At a hearing in Albany, NYC Chancellor Carmen Farina disagreed bluntly with Governor Cuomo ‘s proposal to base 50% of teacher evaluations on student test scores and 35% on the judgement of independent evaluators, people from outside the school.

“I think 50 percent based on tests is too much,” Ms. Fariña told state legislators at a budget hearing on Tuesday, in comments that were echoed by representatives of other large school districts. “We need a human touch any time we evaluate anyone for anything.”

She also objective to the “independent evaluators.”

“Ms. Fariña said that teachers needed to be observed over time, watched for things like whether they engaged with parents or gave special attention to students who needed extra help, and that “flybys” could not replace that.”

And she added:

“There’s so many other things,” Fariña said. “I was a teacher for more than 20 years and if I was only measured in test scores, that would only have been a little bit of my work…..”

“I absolutely believe that holding teachers accountable only on test scores and outside evaluators is not a good idea,” Fariña said in response to questions about Cuomo’s plan.

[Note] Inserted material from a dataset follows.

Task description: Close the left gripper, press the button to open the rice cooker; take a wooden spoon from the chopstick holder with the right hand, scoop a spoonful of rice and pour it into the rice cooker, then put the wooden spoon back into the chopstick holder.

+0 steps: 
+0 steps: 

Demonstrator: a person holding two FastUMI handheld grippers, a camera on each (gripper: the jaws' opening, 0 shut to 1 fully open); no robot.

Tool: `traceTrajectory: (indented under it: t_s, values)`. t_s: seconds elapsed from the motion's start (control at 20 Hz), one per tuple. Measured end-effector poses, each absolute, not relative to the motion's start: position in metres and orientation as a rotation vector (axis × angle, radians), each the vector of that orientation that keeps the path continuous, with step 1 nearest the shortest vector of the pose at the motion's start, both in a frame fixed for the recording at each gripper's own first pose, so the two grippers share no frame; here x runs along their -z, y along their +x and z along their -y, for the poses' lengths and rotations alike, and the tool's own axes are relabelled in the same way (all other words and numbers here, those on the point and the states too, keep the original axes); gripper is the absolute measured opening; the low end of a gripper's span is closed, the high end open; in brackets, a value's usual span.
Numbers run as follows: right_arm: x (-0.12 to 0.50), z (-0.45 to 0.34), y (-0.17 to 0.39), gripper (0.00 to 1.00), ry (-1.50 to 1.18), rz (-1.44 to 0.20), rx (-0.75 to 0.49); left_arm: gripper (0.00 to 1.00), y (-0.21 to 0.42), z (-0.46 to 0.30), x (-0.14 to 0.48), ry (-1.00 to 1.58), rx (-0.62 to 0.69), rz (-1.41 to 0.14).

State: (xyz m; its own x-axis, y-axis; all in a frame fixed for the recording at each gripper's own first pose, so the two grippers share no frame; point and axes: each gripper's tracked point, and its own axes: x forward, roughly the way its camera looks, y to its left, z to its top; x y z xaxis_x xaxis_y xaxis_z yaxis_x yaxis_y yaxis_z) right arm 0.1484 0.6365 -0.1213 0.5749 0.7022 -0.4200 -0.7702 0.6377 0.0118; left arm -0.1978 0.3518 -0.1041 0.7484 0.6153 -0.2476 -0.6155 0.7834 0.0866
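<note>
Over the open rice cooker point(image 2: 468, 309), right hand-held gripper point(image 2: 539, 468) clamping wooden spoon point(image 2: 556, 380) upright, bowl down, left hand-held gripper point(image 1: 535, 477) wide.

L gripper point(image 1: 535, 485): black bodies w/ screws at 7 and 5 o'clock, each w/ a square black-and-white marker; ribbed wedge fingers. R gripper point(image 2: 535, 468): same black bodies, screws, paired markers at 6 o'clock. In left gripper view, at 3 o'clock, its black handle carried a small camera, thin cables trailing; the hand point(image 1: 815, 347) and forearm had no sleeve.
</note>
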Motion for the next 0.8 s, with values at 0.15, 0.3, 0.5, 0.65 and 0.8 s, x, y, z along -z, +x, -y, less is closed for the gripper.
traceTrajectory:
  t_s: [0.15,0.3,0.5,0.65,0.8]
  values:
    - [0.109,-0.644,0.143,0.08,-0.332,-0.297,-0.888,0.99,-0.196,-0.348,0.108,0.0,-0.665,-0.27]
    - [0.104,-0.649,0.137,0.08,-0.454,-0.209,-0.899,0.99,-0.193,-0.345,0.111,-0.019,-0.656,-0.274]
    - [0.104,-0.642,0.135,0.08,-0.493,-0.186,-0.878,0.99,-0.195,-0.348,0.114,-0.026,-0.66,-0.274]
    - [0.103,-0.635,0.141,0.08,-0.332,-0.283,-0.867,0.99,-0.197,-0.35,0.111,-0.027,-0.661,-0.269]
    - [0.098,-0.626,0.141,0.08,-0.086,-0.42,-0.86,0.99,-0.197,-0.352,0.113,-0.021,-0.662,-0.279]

Cuomo told the Buffalo News that:

“The test is really the only easy answer because it is objective numerical data and it was the same test with the same demographic,” Cuomo told a group of reporters and editors from The Buffalo News on Tuesday.”

The difference between Farina and Cuomo is that she has been a teacher, a principal, a superintendent, and now Chancellor. She is a veteran educator who knows teaching and learning. Cuomo has no experience in education but insists that he knows how teachers should be evaluated.

It is clear that he is over his head. He doesn’t know that most teachers don’t teach tested subjects. How does he propose to evaluate teachers of the arts, physical education, foreign languages, teachers of K-2, and high school teachers. It is a shame that he is unfamiliar with the extensive research on test-based accountability and VAM.